Generative AI (Gen AI) has astonished the industry with its rapid development and subsequent adoption. The possibilities Gen AI offers in terms of productivity, automation and personalisation are seemingly endless. And now, organisations are exploring “agentic AI” – or AI that integrates with existing systems to make decisions and perform actions autonomously, without humans, further increasing the pace – and raising the stakes.
We can’t afford to be complacent with such a complex, fast-moving technology prone to inaccuracy, including “hallucinations,” as well as bias, privacy concerns and other potential harms. To mitigate Gen AI risks and focus on delivering optimal AI-powered apps and experiences, organisations must prioritise rigorous testing, including expert-led red teaming to uncover vulnerabilities and combat threats, broad data sourcing, and testing with a global, diverse community.
The quality and reliability of Gen AI outputs depend on the quantity and diversity of the data that fuels the large language models (LLMs) on which Gen AI services are based. Organisations need to ensure the data is from trusted sources and built on very broad, diverse datasets to address the risks. This can be achieved by testing real-world scenarios with a large, global community of independent testers who can detect unexpected bugs and glitches, otherwise known as crowdsourced testing or “crowdtesting,” from a variety of perspectives.
Adversarial testing takes on AI
Relying on AI to execute tasks independently, without human oversight, can result in serious consequences if mistakes are made. This is especially true in high-risk sectors like healthcare – faulty AI agents could endanger users and have broader societal implications. Training LLMs using internet-sourced data is unrealistic, since it’s possible that misinformation or conflicting content could lead to the AI reaching its own conclusions and interpretations. Organisations need a proactive robust testing strategy that will mitigate risk and improve the quality, reliability and success rates of AI agents.
This leads us to red teaming, which is an approach that’s more commonly associated with cybersecurity where it’s used to identify information security vulnerabilities. Red teaming involves a team of experts who execute a series of tests to find cracks in security defences that hackers might be able to exploit. It’s a systematic adversarial technique designed to find points of failure. However, it’s not limited to security and has been adopted for generative AI because it also has weaknesses that can be difficult to identify through regular testing methods.
Domain experts make the difference
Specialists are brought onto red teaming projects for their deeper knowledge of specific subjects. That means sourcing testers qualified in law, history, sociology, ethics, physics or computer science – practically any subject a domain-specific generative AI model might produce. For example, ChatGPT can talk about many subjects, so red teaming based on demographic characteristics might make sense. On the other hand, a banking app would require a mixture of financial services experts and generalists with demographic diversity as part of its red teaming solution.

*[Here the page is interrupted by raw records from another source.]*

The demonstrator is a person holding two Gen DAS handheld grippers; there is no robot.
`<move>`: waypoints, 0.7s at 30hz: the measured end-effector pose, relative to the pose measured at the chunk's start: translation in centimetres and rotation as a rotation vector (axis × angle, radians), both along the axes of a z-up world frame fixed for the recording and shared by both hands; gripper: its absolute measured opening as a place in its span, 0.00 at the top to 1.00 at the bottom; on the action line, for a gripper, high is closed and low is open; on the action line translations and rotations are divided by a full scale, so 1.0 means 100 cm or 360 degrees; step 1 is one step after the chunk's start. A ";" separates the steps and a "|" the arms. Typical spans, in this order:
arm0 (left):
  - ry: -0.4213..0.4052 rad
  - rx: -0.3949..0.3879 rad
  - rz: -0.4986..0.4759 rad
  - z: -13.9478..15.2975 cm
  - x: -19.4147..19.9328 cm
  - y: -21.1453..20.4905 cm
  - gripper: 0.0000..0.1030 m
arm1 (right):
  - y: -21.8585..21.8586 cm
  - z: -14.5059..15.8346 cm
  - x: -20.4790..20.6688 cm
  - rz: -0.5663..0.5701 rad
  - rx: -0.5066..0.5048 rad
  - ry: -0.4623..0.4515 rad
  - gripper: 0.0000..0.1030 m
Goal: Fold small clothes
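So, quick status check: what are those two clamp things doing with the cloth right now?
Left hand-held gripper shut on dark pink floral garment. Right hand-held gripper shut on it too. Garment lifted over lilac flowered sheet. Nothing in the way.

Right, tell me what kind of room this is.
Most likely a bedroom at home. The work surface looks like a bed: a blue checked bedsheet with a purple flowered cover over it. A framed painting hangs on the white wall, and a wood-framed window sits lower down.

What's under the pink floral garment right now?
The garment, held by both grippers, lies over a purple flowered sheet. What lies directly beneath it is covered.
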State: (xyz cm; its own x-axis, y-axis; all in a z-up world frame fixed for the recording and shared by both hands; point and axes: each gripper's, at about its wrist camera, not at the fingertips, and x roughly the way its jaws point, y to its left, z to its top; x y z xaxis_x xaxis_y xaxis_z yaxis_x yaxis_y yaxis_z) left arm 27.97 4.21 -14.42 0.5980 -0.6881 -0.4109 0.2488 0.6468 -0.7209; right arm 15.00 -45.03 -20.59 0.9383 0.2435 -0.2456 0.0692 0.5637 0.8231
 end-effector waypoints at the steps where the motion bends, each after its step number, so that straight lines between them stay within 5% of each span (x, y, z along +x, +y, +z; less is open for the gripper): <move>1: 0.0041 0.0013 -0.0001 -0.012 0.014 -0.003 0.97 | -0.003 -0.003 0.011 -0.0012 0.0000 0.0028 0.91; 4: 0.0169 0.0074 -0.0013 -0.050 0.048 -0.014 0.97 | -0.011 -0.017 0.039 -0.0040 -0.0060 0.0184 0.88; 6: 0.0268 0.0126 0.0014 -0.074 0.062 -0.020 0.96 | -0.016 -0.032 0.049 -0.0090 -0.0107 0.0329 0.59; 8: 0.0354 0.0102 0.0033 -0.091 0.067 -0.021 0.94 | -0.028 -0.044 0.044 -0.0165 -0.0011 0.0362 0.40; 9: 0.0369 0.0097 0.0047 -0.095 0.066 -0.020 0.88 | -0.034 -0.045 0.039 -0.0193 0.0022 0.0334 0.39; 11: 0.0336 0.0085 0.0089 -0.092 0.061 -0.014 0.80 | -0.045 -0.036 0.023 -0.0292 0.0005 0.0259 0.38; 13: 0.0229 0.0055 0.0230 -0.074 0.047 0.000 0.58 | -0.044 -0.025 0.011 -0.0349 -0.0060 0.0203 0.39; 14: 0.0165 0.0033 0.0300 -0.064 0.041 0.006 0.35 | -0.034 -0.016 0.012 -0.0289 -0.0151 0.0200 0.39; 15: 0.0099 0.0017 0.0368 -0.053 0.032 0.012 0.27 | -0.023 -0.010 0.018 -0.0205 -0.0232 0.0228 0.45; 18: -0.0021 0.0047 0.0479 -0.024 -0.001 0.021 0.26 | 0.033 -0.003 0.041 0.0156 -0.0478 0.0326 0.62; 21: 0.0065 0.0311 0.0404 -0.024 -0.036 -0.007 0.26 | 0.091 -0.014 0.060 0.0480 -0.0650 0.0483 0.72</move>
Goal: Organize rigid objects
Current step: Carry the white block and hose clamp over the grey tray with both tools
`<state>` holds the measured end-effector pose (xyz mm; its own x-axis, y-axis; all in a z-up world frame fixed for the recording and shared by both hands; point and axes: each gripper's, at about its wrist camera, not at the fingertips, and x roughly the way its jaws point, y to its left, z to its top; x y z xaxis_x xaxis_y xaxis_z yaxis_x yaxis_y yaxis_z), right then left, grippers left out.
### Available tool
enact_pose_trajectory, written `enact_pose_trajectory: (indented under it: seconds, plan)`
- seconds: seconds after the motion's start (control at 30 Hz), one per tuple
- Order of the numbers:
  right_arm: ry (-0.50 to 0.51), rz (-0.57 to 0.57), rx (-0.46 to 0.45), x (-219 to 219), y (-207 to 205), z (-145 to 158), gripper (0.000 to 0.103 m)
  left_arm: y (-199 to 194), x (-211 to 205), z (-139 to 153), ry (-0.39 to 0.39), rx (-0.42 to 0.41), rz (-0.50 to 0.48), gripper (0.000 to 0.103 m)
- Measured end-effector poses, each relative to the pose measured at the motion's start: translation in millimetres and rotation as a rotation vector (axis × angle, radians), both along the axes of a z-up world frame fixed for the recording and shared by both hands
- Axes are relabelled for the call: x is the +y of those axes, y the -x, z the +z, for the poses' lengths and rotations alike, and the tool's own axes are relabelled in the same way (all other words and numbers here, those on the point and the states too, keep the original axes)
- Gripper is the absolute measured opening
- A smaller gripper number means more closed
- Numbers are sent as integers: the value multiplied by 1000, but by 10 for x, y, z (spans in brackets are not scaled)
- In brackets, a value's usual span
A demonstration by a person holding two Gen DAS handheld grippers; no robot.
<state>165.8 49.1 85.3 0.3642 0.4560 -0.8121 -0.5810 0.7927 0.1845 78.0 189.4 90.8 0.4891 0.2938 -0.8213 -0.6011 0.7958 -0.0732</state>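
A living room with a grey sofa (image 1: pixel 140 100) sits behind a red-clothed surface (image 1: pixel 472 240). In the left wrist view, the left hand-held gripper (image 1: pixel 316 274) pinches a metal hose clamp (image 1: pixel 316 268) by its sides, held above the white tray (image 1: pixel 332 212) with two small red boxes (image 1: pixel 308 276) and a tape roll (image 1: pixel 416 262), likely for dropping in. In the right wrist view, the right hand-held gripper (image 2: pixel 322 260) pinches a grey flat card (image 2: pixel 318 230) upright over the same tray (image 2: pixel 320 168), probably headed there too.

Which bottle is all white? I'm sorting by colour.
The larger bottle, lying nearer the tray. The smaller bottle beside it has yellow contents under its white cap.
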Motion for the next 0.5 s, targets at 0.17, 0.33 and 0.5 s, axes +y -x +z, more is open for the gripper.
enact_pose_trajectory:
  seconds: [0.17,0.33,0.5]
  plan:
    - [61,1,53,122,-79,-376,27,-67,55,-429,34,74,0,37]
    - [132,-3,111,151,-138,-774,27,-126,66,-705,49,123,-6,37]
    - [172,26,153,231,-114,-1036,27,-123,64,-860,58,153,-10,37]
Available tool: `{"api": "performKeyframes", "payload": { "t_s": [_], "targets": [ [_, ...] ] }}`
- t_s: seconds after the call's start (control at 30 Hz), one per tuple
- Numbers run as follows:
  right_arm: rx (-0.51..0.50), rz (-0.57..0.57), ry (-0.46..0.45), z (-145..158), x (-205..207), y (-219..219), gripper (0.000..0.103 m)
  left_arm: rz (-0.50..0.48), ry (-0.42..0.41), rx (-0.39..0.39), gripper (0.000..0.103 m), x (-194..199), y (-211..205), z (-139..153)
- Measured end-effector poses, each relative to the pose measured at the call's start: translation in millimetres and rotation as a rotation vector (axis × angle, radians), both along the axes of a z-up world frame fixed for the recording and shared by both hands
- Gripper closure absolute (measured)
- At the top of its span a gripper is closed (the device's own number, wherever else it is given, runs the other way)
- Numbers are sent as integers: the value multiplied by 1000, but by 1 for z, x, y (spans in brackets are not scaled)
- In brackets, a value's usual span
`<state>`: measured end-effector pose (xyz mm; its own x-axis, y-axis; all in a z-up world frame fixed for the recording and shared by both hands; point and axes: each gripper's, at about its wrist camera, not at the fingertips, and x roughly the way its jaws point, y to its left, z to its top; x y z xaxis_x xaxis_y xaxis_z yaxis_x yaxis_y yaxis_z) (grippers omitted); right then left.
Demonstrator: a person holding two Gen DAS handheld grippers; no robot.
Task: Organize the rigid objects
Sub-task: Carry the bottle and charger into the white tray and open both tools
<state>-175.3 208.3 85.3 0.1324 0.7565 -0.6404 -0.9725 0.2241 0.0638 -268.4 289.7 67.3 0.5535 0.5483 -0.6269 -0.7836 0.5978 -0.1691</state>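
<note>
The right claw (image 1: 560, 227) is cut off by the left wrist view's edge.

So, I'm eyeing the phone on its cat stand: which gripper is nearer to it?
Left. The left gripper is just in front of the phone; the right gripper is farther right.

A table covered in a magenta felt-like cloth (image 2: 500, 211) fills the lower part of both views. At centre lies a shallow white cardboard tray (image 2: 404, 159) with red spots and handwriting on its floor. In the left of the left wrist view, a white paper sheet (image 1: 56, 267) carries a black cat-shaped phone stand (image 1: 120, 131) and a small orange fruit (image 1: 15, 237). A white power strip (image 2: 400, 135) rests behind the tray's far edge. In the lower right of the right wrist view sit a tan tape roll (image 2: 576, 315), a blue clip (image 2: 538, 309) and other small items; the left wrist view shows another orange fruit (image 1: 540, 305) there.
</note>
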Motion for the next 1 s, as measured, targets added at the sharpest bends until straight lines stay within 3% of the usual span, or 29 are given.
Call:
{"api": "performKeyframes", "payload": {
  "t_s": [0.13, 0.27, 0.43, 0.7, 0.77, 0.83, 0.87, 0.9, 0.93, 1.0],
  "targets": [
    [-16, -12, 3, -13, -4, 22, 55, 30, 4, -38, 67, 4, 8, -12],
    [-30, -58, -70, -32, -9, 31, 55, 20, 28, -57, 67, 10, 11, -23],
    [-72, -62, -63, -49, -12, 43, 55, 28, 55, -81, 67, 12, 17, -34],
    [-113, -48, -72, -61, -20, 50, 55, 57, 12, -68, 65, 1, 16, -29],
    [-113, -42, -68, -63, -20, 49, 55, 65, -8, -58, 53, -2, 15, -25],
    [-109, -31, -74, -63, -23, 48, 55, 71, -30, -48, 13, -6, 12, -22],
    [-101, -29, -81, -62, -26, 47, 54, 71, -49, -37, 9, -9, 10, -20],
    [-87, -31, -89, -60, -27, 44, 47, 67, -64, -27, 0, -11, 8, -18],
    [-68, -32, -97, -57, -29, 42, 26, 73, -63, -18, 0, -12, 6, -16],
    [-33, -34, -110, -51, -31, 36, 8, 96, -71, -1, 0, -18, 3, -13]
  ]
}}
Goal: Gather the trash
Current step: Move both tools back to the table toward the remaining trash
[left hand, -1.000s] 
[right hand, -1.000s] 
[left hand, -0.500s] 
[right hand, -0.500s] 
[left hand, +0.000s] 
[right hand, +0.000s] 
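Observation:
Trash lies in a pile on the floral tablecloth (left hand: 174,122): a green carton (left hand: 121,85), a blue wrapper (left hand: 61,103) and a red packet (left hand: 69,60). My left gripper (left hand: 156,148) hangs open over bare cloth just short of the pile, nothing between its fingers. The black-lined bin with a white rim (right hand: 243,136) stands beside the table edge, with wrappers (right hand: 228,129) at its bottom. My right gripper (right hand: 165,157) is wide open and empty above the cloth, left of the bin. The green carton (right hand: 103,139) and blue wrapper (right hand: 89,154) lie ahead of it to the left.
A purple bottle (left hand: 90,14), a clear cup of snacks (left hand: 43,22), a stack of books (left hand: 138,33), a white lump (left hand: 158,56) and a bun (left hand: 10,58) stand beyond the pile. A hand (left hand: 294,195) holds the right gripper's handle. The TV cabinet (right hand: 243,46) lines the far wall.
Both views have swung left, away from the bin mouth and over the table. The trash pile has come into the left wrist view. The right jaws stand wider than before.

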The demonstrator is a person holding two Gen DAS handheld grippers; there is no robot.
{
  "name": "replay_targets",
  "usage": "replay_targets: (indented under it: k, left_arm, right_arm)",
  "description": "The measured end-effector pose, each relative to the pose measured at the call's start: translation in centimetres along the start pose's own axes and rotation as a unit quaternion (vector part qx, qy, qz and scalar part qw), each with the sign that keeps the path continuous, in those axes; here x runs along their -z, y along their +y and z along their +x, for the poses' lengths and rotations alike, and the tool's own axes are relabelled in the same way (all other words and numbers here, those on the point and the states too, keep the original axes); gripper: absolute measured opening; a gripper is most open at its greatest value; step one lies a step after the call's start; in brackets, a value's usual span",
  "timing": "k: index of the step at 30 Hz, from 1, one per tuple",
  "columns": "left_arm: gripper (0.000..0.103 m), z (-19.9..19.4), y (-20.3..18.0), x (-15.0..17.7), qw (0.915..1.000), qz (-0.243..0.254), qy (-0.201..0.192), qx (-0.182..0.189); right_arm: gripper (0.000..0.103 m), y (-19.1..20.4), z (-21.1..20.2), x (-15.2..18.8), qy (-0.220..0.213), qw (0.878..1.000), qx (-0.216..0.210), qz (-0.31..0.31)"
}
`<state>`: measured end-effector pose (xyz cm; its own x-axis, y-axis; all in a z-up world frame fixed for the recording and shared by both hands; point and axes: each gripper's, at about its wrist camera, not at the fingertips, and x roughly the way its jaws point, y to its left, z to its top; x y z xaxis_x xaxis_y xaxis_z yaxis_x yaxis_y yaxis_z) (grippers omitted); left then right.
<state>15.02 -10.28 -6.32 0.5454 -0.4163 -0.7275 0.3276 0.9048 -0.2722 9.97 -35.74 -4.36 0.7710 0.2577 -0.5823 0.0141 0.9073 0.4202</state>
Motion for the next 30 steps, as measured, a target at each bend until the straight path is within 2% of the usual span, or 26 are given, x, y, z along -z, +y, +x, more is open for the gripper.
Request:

We can speak from experience. Applause was approached by a global technology leader that wanted to fortify its chatbot against adversarial prompts designed to elicit harmful responses. Recognising the need for specialised expertise, we assembled a red team of experts with deep knowledge in chemical and biological materials. The team generated extensive datasets, encompassing both offensive prompts and safe, appropriate responses to act as a point of comparison. These datasets were then used to train the chatbot to identify potentially dangerous usage patterns and respond responsibly.
Raising the bar for agentic AI quality
Organisations are investing heavily in agentic AI, but shiny new applications and features mean little if the LLM is still hallucinating. That’s why they need to invest in building reliable models before they start to think about adding more features to their product roadmaps. Organisations would prefer to spot potential AI safety and ethical issues during the build phase, and certainly before they reach the customer.
Red teaming is a proactive approach that goes beyond basic testing, simulating real-world attacks to reveal hidden biases and vulnerabilities. It enables organisations to implement guardrails, protecting users from harmful content, while demonstrating a commitment to safety and security. With a comprehensive red teaming approach, organisations can feel confident in the reliability and safety of their agentic AI systems.